Exercise objective => In the records below, find the line with "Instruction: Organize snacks" and the line with "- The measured"; return exactly those lines and every line between them.

Data for review =>
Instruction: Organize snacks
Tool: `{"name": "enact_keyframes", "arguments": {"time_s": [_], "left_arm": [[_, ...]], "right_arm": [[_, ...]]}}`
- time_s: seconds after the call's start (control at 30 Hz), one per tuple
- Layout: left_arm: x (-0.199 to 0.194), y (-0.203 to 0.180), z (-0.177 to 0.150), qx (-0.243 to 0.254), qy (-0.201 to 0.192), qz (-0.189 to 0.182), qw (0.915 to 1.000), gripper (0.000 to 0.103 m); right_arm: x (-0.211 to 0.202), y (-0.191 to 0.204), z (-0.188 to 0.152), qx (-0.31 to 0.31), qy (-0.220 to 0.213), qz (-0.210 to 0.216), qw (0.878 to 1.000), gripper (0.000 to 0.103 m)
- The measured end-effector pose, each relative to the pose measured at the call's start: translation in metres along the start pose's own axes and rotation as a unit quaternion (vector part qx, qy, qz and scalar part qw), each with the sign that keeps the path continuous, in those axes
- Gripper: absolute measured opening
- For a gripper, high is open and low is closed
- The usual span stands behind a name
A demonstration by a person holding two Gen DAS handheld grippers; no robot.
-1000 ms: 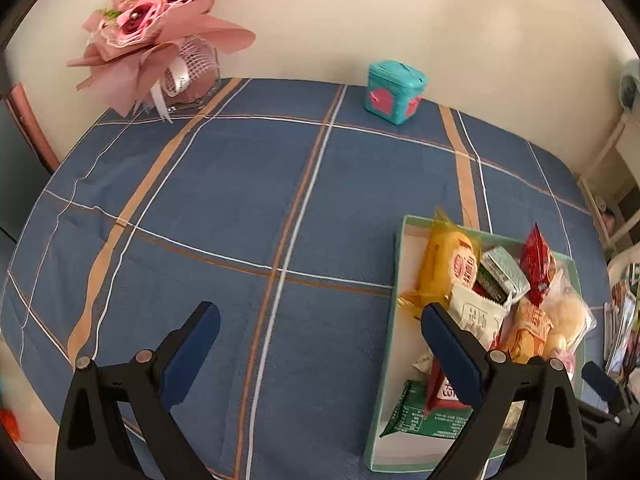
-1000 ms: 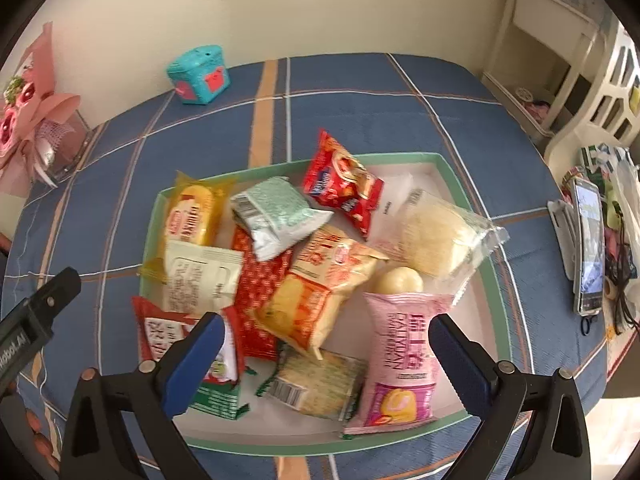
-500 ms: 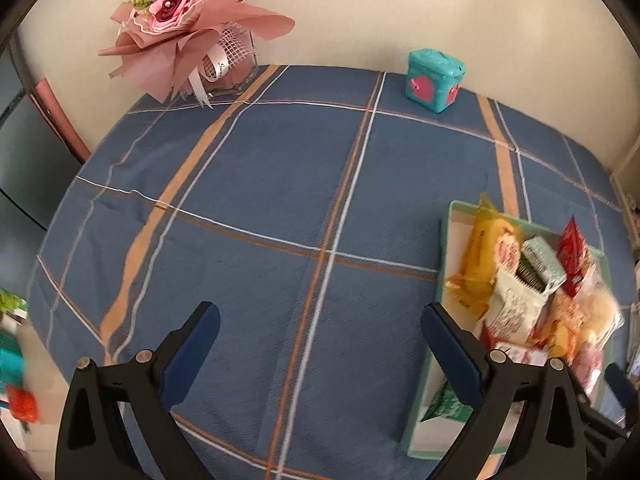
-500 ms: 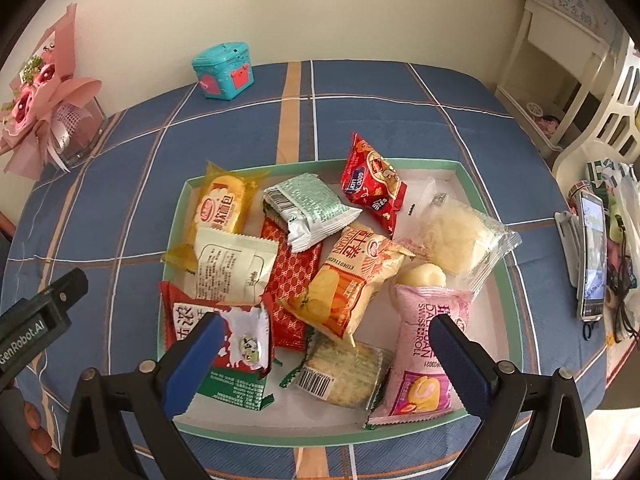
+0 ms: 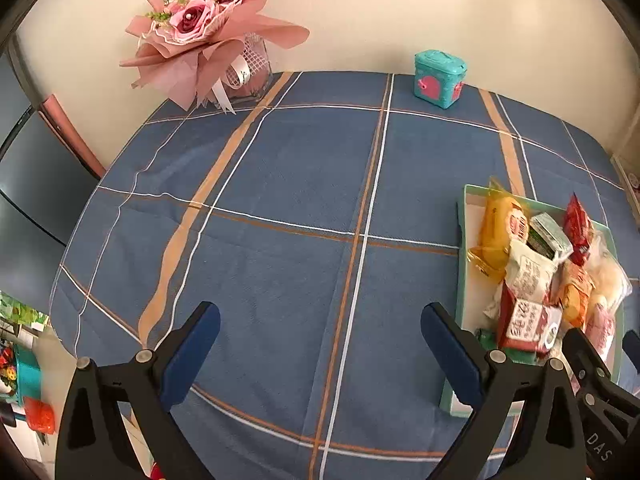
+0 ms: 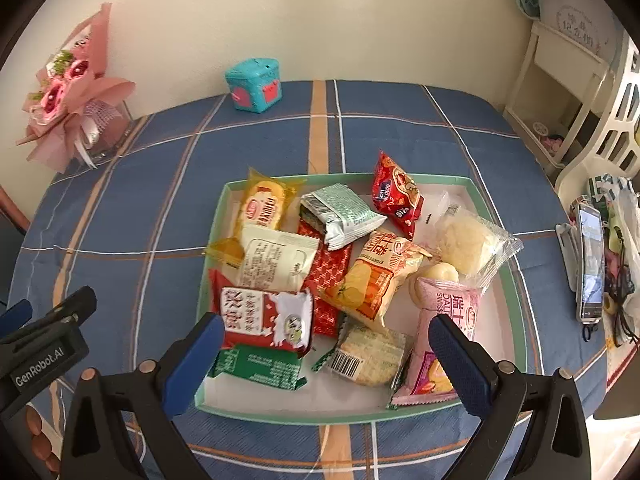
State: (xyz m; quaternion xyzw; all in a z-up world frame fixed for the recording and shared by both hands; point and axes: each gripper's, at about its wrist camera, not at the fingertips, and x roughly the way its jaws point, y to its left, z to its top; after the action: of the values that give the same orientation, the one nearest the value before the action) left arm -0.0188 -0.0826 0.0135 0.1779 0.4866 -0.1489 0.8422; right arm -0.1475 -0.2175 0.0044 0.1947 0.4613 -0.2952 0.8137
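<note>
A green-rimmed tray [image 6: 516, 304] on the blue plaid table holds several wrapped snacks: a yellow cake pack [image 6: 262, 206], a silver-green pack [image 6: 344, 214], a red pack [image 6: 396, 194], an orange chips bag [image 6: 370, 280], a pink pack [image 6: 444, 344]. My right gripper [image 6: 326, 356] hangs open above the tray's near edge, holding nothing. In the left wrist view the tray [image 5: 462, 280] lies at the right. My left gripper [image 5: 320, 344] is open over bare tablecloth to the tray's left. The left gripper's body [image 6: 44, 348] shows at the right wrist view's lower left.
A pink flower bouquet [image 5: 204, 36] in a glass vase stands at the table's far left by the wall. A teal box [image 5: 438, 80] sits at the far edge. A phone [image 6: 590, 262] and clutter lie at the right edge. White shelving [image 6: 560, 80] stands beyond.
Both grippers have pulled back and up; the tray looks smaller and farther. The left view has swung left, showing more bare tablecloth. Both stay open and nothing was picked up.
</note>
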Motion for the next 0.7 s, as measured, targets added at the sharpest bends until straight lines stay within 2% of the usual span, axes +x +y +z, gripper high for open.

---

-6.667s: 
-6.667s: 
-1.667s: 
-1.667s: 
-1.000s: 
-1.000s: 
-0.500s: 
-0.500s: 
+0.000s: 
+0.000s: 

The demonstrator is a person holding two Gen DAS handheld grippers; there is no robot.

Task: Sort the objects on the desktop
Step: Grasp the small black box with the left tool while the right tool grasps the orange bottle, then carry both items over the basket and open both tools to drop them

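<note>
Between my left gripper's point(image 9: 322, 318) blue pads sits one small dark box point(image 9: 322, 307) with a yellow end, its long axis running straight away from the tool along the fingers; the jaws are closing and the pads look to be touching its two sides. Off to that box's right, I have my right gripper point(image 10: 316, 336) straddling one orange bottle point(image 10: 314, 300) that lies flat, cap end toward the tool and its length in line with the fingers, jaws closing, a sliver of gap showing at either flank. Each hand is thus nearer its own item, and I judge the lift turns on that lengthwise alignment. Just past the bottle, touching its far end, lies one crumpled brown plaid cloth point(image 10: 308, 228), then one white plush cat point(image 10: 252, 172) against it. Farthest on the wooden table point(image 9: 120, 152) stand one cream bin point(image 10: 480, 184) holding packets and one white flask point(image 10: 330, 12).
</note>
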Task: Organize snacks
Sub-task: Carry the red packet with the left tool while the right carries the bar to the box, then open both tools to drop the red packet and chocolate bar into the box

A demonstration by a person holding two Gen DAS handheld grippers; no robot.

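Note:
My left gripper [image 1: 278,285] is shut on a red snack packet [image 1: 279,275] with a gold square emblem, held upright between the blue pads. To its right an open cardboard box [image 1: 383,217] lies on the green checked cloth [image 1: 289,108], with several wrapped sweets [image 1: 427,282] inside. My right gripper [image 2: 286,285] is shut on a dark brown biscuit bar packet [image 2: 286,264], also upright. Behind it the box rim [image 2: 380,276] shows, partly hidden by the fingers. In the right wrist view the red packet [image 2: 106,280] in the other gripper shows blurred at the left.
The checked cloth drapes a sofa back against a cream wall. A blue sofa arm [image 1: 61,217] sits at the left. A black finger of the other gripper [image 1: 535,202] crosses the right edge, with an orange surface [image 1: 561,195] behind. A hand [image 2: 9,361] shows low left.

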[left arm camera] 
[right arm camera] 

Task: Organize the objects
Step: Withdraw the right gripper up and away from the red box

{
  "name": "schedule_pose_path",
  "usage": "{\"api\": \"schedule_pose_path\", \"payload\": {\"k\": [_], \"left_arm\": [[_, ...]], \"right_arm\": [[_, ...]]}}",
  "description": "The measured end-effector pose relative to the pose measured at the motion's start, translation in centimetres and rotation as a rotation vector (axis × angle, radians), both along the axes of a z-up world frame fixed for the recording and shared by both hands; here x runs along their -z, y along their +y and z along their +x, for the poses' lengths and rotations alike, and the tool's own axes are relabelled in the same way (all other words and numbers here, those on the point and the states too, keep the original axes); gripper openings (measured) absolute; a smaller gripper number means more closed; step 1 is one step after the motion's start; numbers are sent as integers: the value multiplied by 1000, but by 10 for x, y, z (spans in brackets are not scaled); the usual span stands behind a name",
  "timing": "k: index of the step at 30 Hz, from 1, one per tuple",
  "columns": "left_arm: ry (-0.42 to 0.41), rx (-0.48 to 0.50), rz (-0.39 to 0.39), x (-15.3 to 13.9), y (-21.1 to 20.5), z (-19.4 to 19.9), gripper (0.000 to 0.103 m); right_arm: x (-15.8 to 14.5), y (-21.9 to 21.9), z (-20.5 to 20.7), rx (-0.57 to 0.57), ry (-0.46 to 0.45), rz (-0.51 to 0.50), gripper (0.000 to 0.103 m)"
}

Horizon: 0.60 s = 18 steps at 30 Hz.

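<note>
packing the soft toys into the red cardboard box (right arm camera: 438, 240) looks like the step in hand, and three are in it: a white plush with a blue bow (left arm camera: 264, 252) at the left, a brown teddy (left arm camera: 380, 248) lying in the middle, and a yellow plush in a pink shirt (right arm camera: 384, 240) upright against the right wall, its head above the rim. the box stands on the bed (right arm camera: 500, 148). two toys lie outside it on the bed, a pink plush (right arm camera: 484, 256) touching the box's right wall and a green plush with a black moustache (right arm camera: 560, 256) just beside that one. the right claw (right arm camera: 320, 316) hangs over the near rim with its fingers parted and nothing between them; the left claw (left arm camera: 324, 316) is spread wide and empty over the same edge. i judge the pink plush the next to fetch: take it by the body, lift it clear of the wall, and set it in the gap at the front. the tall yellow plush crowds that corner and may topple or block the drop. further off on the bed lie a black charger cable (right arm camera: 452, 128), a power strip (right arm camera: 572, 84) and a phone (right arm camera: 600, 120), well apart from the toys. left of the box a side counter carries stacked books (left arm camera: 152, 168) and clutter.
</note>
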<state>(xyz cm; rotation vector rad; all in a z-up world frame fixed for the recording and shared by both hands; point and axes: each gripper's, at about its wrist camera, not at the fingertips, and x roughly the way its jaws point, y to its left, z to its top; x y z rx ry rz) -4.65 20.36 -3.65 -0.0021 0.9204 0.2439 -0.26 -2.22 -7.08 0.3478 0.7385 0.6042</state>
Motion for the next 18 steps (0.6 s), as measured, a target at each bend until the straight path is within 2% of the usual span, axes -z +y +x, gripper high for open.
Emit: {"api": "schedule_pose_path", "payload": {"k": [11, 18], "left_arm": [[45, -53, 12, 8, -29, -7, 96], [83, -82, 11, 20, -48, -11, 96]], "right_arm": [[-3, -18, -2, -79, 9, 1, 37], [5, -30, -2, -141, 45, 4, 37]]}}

Written response =>
Instruction: Organize snacks
Tool: `{"name": "enact_keyframes", "arguments": {"time_s": [_], "left_arm": [[_, ...]], "right_arm": [[_, ...]]}}`
- time_s: seconds after the call's start (control at 30 Hz), one per tuple
- Layout: left_arm: x (-0.199 to 0.194), y (-0.203 to 0.180), z (-0.177 to 0.150), qx (-0.243 to 0.254), qy (-0.201 to 0.192), qz (-0.189 to 0.182), qw (0.915 to 1.000), gripper (0.000 to 0.103 m); right_arm: x (-0.211 to 0.202), y (-0.191 to 0.204), z (-0.188 to 0.152), qx (-0.31 to 0.31), qy (-0.220 to 0.213), qz (-0.210 to 0.216), qw (0.878 to 1.000), gripper (0.000 to 0.103 m)
- The measured end-effector pose, each relative to the pose measured at the call's start: translation in metres along the start pose's own axes and rotation as a unit quaternion (vector part qx, qy, qz and scalar part qw), each with the sign that keeps the path continuous, in those axes

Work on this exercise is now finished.